Cochrane database of systematic reviews,
08/2019, Letnik:
2019, Številka:
8
Journal Article
Recenzirano
Odprti dostop
Background
This is an updated version of the Cochrane Review previously published in the Cochrane Database of Systematic Reviews 2015, Issue 10. Epilepsy is a common neurological condition, ...characterised by recurrent seizures. Most people respond to conventional antiepileptic drugs, however, around 30% will continue to experience seizures, despite treatment with multiple antiepileptic drugs. Sulthiame, also known as sultiame, is a widely used antiepileptic drug in Europe and Israel. We present a summary of the evidence for the use of sulthiame as add‐on therapy in epilepsy.
Objectives
To assess the efficacy and tolerability of sulthiame as add‐on therapy for people with epilepsy of any aetiology compared with placebo or another antiepileptic drug.
Search methods
For the latest update, we searched the Cochrane Register of Studies (CRS Web), which includes the Cochrane Epilepsy Group's Specialized Register and CENTRAL (17 January 2019), MEDLINE Ovid (1946 to January 16, 2019), ClinicalTrials.gov and the WHO ICTRP Search Portal (17 January 2019). We imposed no language restrictions. We contacted the manufacturers of sulthiame, and researchers in the field to seek any ongoing or unpublished studies.
Selection criteria
Randomised controlled trials of add‐on sulthiame, with any level of blinding (single, double or unblinded) in people of any age, with epilepsy of any aetiology.

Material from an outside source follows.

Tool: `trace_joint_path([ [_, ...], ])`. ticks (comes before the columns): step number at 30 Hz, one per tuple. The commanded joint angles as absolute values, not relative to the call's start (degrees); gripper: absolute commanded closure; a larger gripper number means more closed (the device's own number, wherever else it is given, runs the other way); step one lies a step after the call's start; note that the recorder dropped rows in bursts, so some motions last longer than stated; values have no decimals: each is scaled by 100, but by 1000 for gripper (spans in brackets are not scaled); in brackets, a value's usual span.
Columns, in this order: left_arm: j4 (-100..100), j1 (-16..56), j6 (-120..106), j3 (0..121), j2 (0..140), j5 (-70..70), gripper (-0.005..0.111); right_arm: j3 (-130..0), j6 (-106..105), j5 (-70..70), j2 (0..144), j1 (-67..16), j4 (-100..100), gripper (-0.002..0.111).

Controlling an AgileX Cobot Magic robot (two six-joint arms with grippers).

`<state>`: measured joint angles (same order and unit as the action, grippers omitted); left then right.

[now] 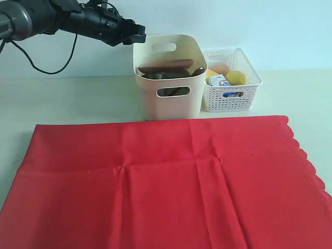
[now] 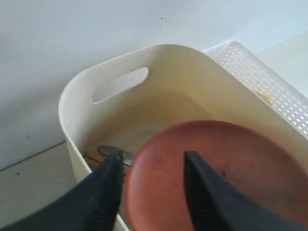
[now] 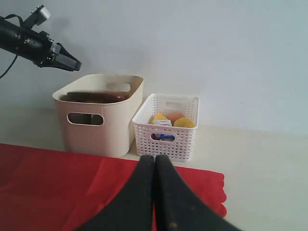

Data collection and analysis
Two review authors independently selected trials for inclusion, and extracted relevant data. We assessed these outcomes: (1) 50% or greater reduction in seizure frequency between baseline and end of follow‐up; (2) complete cessation of seizures during follow‐up; (3) mean seizure frequency; (4) time‐to‐treatment withdrawal; (5) adverse effects; and (6) quality of life. We used intention‐to‐treat for primary analyses. We presented results as risk ratios (RR) with 95% confidence intervals (CIs). However, due to the paucity of trials, we mainly conducted a narrative analysis.
Main results
We included one placebo‐controlled trial that recruited 37 infants with newly diagnosed West syndrome. This trial was funded by DESITIN Pharma, Germany. During the study, sulthiame was given as an add‐on therapy to pyridoxine. No data were reported for the outcomes: 50% or greater reduction in seizure frequency between baseline and end of follow‐up; mean seizure frequency; or quality of life. For complete cessation of seizures during a nine‐day follow‐up period for add‐on sulthiame versus placebo, the RR was 11.14 (95% CI 0.67 to 184.47; very low‐certainty evidence), however, this difference was not shown to be statistically significant (P = 0.09). The number of infants experiencing one or more adverse events was not significantly different between the two treatment groups (RR 0.85, 95% CI 0.44 to 1.64; very low‐certainty evidence; P = 0.63). Somnolence was more prevalent amongst infants randomised to add‐on sulthiame compared to placebo, but again, the difference was not statistically significant (RR 3.40, 95% CI 0.42 to 27.59; very low‐certainty evidence; P = 0.25). We were unable to conduct meaningful analysis of time‐to‐treatment withdrawal and adverse effects due to incomplete data.
Authors' conclusions
Sulthiame may lead to a cessation of seizures when used as an add‐on therapy to pyridoxine in infants with West syndrome, however, we are very uncertain about the reliability of this finding. The included study was small and had a significant risk of bias, largely due to the lack of details regarding blinding and the incomplete reporting of outcomes. Both issues negatively impacted the certainty of the evidence. No conclusions can be drawn about the occurrence of adverse effects, change in quality of life, or mean reduction in seizure frequency. No evidence exists for the use of sulthiame as an add‐on therapy in people with epilepsy outside West syndrome.
Large, multi‐centre randomised controlled trials are needed to inform clinical practice, if sulthiame is to be used as an add‐on therapy for epilepsy.